Le film toutefois présente un autre intérêt, c'est de faire à travers le portrait de ce "loser", le portrait d'une Amérique qui n'est pas celle de la gloire, de l'argent et de la réussite. Car dans les années 60, pour un Bob Dylan, combien de Llewin Davis. Et prendre le contre-pied du rêve américain, c'est après tout ce que les frères Cohen réussissent très bien. Le film est en couleur, c'est l'Amérique qui est  ici bien grise.




13 novembre 2013

Voyage en Italie

Réviser ses classiques de temps en temps, c'est plutôt intéressant. Surtout si, après la séance,  commentaires et discussions permettent de préciser sa pensée.

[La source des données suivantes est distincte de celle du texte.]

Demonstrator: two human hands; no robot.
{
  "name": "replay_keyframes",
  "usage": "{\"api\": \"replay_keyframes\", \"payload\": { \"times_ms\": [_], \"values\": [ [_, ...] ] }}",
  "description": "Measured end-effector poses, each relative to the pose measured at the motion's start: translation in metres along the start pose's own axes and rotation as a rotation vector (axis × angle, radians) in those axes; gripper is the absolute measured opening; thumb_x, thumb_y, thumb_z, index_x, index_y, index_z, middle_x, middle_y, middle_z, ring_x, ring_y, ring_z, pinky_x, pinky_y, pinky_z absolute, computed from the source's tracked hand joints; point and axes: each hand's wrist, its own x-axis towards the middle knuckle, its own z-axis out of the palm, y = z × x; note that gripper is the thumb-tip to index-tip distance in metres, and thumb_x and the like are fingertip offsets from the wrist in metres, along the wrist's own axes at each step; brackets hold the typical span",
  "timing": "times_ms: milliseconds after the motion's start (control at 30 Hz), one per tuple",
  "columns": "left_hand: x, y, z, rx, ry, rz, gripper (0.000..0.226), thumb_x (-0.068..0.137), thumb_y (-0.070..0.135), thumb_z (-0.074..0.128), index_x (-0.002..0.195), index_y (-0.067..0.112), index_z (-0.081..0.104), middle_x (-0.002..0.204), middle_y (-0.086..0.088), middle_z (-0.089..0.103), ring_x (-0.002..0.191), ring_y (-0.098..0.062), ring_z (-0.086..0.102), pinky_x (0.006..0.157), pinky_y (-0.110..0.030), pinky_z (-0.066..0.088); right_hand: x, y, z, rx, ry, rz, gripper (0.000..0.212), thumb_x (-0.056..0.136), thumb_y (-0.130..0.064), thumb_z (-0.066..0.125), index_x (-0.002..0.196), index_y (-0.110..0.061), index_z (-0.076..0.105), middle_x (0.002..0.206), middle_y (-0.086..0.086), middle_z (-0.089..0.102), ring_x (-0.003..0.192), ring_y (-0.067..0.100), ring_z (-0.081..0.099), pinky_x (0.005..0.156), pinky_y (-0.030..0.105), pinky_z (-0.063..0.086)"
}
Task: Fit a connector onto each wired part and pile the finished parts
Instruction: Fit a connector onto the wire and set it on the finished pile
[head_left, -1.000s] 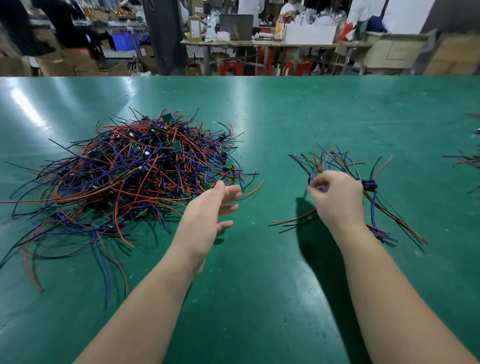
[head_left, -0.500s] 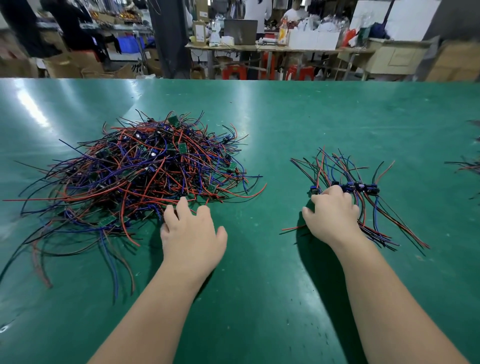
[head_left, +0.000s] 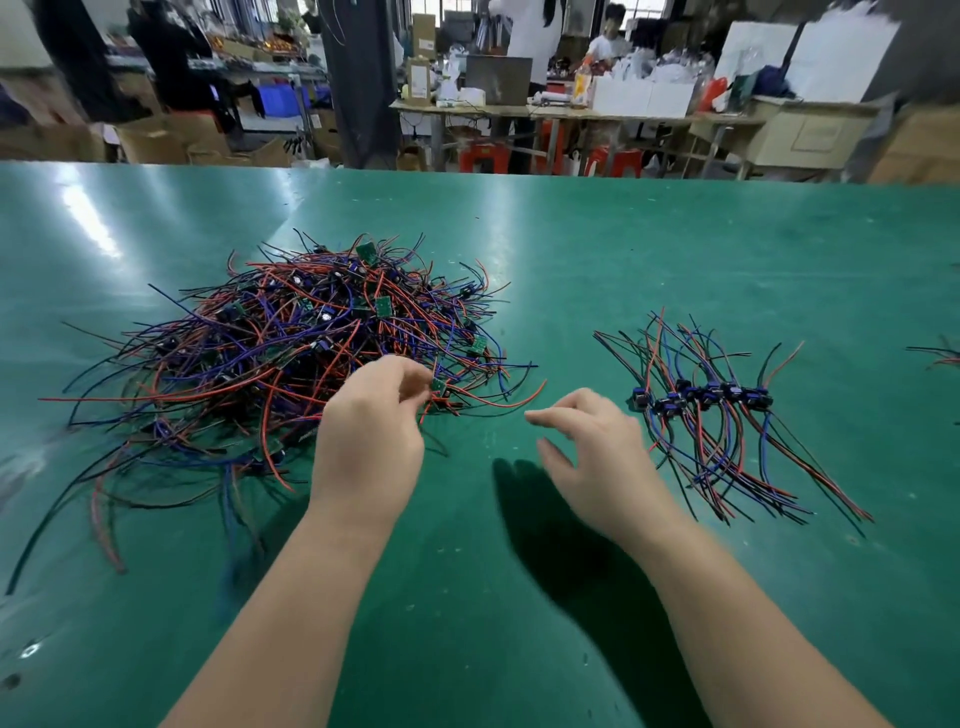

Ainsi du Voyage en Italie, le film de Rossellini tourné en 1954, j'ai surtout retenu le thème de l'incommunicabilité. Il est vrai qu'à ce thème on associe plutôt le nom d'Antonioni, mais Rossellini me paraît ici aller plus loin encore.

L'attention du spectateur se concentre dès le début sur le couple, enfermé dans sa voiture, dont les échanges semblent exclusivement fonctionnels. La suite du film ne fait que confirmer cette hypothèse, leurs intérêts sont trop différents pour que le couple perdure au-delà de ce voyage qui semble raviver les rancoeurs. Chacun semble vivre dans sa propre sphère, son propre univers, une situation non pas choisie mais subie.
Va pour la psychologie à la petite semaine. Mais il n'est pas certain que Rossellini, en dépit de ses aventures conjugales et extra-conjugales se soit à ce point passionné pour les histoires de couple. Sauf à imaginer que pour lui, il existe une incommunicabilité fondamentale entre les hommes et les femmes, quelles que soient les histoires individuelles.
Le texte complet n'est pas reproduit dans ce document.